Question 8: Write a Python script to simulate data from a normal distribution and calculate the 95% confidence interval for its mean. Plot the data using Matplotlib.

In [None]:
import numpy as np
import matplotlib.pyplot as plt
import scipy.stats as stats

data = np.random.normal(loc=50, scale=5, size=1000)

mean = np.mean(data)
sem = stats.sem(data)
ci = stats.norm.interval(0.95, loc=mean, scale=sem)

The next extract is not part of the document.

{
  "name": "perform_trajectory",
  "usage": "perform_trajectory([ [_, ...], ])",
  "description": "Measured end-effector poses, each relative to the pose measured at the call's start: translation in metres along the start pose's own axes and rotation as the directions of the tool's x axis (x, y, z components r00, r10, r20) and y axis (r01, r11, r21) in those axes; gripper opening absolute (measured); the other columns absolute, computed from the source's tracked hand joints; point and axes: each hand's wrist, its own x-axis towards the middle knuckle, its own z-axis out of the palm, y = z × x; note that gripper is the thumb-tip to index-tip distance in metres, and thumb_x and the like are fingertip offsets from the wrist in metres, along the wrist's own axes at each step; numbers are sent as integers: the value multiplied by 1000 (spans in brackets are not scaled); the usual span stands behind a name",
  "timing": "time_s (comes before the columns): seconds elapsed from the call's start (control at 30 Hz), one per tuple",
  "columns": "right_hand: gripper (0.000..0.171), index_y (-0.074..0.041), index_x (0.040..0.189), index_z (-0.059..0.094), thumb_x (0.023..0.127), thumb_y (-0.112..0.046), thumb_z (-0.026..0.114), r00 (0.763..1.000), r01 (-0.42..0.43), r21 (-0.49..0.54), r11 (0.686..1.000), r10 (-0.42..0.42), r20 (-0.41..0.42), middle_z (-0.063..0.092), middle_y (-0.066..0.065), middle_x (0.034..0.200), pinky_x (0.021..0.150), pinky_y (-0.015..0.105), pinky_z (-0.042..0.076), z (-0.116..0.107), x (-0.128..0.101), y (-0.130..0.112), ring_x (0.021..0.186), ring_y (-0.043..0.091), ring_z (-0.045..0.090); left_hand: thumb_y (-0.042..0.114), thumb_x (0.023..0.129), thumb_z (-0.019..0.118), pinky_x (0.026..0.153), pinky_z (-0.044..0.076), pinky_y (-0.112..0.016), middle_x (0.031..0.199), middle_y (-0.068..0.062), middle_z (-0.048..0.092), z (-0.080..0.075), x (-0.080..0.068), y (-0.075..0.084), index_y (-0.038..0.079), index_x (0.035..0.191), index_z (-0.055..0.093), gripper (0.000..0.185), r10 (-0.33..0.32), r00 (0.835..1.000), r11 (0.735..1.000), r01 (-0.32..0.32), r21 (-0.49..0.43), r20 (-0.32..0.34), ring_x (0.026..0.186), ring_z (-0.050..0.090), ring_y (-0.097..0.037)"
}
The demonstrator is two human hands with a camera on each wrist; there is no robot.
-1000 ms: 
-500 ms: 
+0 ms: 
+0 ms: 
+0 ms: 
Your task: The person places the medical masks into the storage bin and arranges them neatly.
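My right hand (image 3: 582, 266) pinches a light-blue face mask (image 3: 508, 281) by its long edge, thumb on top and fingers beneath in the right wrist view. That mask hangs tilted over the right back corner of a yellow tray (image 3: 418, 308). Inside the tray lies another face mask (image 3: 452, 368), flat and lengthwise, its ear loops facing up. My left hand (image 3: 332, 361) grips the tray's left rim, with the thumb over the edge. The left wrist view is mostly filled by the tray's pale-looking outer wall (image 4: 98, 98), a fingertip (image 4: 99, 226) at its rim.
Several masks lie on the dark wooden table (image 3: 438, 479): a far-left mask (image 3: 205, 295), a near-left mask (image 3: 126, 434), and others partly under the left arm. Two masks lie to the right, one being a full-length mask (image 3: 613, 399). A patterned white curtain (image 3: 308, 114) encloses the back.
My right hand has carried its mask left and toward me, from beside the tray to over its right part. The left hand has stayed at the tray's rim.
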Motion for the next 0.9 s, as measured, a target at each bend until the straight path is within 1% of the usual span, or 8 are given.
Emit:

print(f"Mean: {mean:.2f}, 95% CI: {ci}")

plt.hist(data, bins=30, edgecolor='black')
plt.title('Normal Distribution Simulation')
plt.xlabel('Value')
plt.ylabel('Frequency')
plt.show()

Question 9: Write a Python function to calculate the Z-scores from a dataset and visualize the standardized data using a histogram. Explain what the Z-scores represent in terms of standard deviations from the mean.

In [None]:
import numpy as np
import matplotlib.pyplot as plt
from scipy import stats

def calculate_z_scores(data):
    z_scores = stats.zscore(data)
    return z_scores

data = np.random.normal(50, 10, 1000)
z_scores = calculate_z_scores(data)

plt.hist(z_scores, bins=30, edgecolor='black')
plt.title('Z-score Distribution')
plt.xlabel('Z-score')
plt.ylabel('Frequency')
plt.show()

# Explanation: Z-scores indicate how many standard deviations a value is from the mean.
# Z = 0 means the value equals the mean, Z > 0 means above the mean, Z < 0 means below the mean.